• **TASK STATEMENT**: Go through the records and report each line holding the string "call".

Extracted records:
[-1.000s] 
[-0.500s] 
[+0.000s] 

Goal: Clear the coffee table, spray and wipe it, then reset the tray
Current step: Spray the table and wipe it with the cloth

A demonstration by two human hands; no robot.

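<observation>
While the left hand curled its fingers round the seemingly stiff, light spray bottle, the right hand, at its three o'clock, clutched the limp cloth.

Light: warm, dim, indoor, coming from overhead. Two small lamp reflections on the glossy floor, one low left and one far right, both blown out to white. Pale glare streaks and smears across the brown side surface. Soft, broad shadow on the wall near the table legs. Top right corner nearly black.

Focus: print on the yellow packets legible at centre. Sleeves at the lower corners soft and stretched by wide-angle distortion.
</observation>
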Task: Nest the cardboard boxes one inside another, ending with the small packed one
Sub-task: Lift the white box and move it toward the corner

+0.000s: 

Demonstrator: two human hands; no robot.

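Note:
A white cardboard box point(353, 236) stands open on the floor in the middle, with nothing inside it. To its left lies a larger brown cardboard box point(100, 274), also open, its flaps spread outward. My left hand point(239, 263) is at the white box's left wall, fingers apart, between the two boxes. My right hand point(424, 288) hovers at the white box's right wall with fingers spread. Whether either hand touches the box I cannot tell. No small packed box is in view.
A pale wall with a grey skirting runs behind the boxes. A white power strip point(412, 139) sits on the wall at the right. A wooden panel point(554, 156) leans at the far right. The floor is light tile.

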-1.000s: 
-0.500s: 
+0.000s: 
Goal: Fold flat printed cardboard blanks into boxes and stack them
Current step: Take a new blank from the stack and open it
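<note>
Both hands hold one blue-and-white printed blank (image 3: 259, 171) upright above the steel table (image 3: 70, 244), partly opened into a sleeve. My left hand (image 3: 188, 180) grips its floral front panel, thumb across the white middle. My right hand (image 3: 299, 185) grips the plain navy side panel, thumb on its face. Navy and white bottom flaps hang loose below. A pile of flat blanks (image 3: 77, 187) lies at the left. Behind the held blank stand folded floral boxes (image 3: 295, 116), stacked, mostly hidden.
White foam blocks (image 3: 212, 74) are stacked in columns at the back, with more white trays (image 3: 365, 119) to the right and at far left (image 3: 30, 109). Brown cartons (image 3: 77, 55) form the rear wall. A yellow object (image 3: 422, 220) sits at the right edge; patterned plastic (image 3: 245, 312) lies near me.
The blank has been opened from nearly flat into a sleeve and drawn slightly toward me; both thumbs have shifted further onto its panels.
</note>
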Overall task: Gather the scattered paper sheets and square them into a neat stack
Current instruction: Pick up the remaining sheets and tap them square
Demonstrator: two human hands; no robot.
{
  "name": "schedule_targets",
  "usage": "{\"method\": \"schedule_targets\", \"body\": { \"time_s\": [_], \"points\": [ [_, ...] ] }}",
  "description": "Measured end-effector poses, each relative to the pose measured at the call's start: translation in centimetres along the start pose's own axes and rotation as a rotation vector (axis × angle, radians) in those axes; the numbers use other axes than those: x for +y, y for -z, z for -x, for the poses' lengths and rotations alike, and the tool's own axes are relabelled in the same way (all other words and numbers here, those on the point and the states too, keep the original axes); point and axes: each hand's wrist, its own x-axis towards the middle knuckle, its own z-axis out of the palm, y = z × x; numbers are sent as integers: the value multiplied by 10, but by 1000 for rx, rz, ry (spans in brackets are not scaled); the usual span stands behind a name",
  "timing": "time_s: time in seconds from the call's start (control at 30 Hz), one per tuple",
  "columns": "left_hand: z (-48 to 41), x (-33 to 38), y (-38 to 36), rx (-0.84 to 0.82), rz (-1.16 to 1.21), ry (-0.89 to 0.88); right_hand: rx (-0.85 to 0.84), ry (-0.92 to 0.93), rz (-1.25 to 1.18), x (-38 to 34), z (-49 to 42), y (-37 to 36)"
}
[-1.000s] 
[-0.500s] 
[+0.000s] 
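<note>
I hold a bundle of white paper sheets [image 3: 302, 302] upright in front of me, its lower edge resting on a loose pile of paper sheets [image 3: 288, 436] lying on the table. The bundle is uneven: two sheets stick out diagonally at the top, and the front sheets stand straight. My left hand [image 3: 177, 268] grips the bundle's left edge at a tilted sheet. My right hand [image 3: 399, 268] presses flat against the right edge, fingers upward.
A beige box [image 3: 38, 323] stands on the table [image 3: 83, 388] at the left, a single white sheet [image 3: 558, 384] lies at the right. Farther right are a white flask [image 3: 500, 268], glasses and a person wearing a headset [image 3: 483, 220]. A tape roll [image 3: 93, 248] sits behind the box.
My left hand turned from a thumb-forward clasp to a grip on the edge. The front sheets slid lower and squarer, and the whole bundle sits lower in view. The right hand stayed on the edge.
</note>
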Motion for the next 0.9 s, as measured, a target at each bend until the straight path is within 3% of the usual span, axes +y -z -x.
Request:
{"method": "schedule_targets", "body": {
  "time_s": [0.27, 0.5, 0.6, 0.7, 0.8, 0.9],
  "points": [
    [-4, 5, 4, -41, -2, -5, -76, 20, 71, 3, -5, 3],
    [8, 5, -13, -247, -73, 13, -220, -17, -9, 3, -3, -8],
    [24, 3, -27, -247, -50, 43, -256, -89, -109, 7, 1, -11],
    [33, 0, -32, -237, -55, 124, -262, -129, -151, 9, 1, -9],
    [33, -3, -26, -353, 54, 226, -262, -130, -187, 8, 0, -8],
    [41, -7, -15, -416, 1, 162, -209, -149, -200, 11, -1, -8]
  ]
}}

• **ANSWER AREA**:
  "description": "Measured end-effector poses, each relative to the pose measured at the call's start: translation in centimetres along the start pose's own axes and rotation as a rotation vector (axis × angle, radians) in those axes; the numbers use other axes than those: x for +y, y for -z, z for -x, for the poses' lengths and rotations alike, and the tool's own axes are relabelled in the same way (all other words and numbers here, those on the point and the states too, keep the original axes); point and axes: each hand's wrist, its own x-axis towards the middle knuckle, its own z-axis out of the palm, y = z × x; numbers are sent as integers: the value multiplied by 10, but by 1000 for rx, rz, ry (spans in brackets are not scaled); the usual span stands behind a name",
  "timing": "time_s: time in seconds from the call's start (control at 30 Hz), one per tuple",

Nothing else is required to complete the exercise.